Digitally connected supply chains and the use of this process to mitigate risk and smooth flows of inventory in food chains.

In this video, Mr Liam Fassam, Associate Professor Food Supply Chain Management in University of Northampton introduces us to digitally connected supply chains and the use of this process to mitigate risk and smooth flows of inventory in food chains.

Risks in the Supply Chain

The Alliance risk barometer is produced every year and it takes a global (and regional) view of instances which happen within supply chains. Currently, cyber instance is the number one risk and the recent Covid-19 health crisis sits at number 3 on the business risk, ranking at 27% in terms of natural catastrophe’s.

While we did not predict the Covid-19 crisis, natural catastrophe’s and disasters are considered as part of the food supply chain risk management. However, each contingency plan we draw up for these differ greatly.

Case Study: Trucks coming out of Poland to the UK

Our food supply chain is very complex. There is a lack of connectivity and data flow from farmers to consumers. As a result, there is a disconnect between the food on our plate and where it comes from and bulk buying or ‘panic-buying’ has been a consequence of the Covid-19 control measures.

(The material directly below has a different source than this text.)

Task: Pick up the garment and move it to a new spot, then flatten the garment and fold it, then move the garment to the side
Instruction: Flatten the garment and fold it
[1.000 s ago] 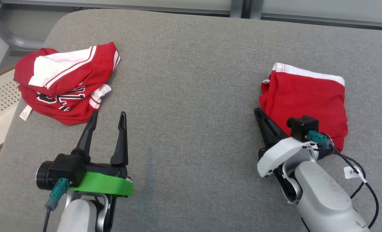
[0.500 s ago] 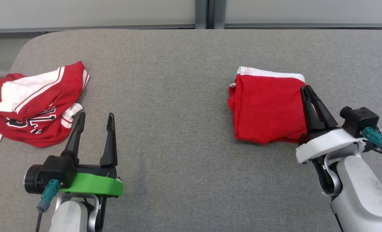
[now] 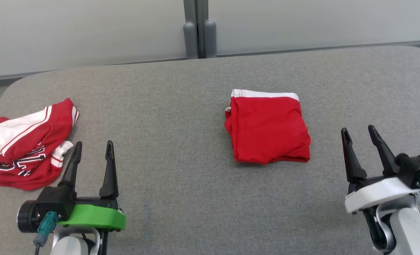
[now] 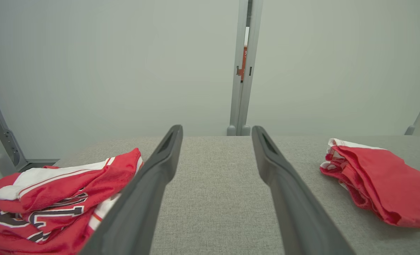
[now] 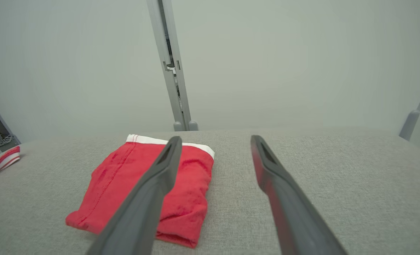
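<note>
The garment (image 3: 268, 129) is a red piece with a white band, lying folded in a compact rectangle on the grey padded table (image 3: 181, 106), right of centre. My right gripper (image 3: 357, 129) stands open to its right, a short gap away, holding nothing. In the right wrist view the garment (image 5: 118, 177) lies left of and partly behind the open right gripper (image 5: 215, 138). My left gripper (image 3: 93, 143) is open and empty at the lower left. In the left wrist view, the left gripper (image 4: 217, 128) points at bare table, with the garment (image 4: 379, 177) far to the right.
A crumpled red and white jersey (image 3: 22, 152) lies at the table's left edge, just left of my left gripper, and appears as the jersey (image 4: 54, 191) in the left wrist view. A pale wall with a grey post (image 3: 196, 32) runs behind the table's rounded far edge.
The head camera has swung, shifting the whole picture. My right gripper, shut at the garment's edge before, has opened and drawn back to the right of it. The left gripper stays open.
</note>
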Motion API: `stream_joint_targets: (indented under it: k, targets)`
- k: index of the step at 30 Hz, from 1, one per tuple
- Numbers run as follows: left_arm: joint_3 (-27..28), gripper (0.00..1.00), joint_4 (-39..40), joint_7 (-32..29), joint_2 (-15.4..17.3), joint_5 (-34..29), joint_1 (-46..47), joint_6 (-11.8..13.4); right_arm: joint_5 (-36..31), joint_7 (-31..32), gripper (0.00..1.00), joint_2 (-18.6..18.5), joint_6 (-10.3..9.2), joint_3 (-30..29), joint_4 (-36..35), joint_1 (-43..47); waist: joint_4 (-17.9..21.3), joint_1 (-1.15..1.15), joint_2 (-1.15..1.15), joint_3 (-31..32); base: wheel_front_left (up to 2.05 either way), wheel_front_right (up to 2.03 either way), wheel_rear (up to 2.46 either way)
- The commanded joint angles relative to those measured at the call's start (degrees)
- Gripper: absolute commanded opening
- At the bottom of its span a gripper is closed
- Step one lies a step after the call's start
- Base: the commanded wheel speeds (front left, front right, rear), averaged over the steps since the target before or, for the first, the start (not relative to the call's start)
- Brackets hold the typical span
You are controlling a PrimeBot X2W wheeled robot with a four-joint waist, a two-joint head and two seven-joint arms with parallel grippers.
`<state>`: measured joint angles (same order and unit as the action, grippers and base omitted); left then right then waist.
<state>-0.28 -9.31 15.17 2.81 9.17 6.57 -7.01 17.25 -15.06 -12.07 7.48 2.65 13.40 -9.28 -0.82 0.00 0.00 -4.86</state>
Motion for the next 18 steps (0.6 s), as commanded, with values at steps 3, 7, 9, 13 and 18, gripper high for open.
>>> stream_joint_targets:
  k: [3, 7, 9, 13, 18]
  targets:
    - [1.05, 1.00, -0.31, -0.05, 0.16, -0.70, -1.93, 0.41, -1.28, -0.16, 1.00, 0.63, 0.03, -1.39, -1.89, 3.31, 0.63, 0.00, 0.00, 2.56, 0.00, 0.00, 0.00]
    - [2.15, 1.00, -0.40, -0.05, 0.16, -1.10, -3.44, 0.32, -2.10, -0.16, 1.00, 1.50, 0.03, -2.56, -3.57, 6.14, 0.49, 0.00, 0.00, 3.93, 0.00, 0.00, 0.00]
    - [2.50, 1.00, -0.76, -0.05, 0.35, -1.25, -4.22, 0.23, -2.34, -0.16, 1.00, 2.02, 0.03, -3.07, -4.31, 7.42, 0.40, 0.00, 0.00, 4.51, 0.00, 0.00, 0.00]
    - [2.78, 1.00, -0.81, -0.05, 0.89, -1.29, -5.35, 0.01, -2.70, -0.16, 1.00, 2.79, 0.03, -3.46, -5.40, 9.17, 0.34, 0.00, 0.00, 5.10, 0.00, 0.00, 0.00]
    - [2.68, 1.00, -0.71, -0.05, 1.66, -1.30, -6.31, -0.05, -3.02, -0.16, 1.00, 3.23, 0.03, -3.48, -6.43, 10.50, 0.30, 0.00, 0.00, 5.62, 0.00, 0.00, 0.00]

The average transit time from the United Kingdom to Poland is 3-5 days. However, due to Covid-19 and the border checks, this time has been extended up to 10 days. At one point, there was up to 50 km queues to cross the Polish border which was taking two days alone.

Within the UK, imports of food is about 5,500 trucks of food per day which equates to half a billion pounds with slower than normal supply chains. It is vital we smooth the flow of goods through our supply chain to prevent empty shelves in our supermarkets. The food is there it is just not making it through the supply chain quick enough. When consumers see empty shelves, it exacerbates the problem.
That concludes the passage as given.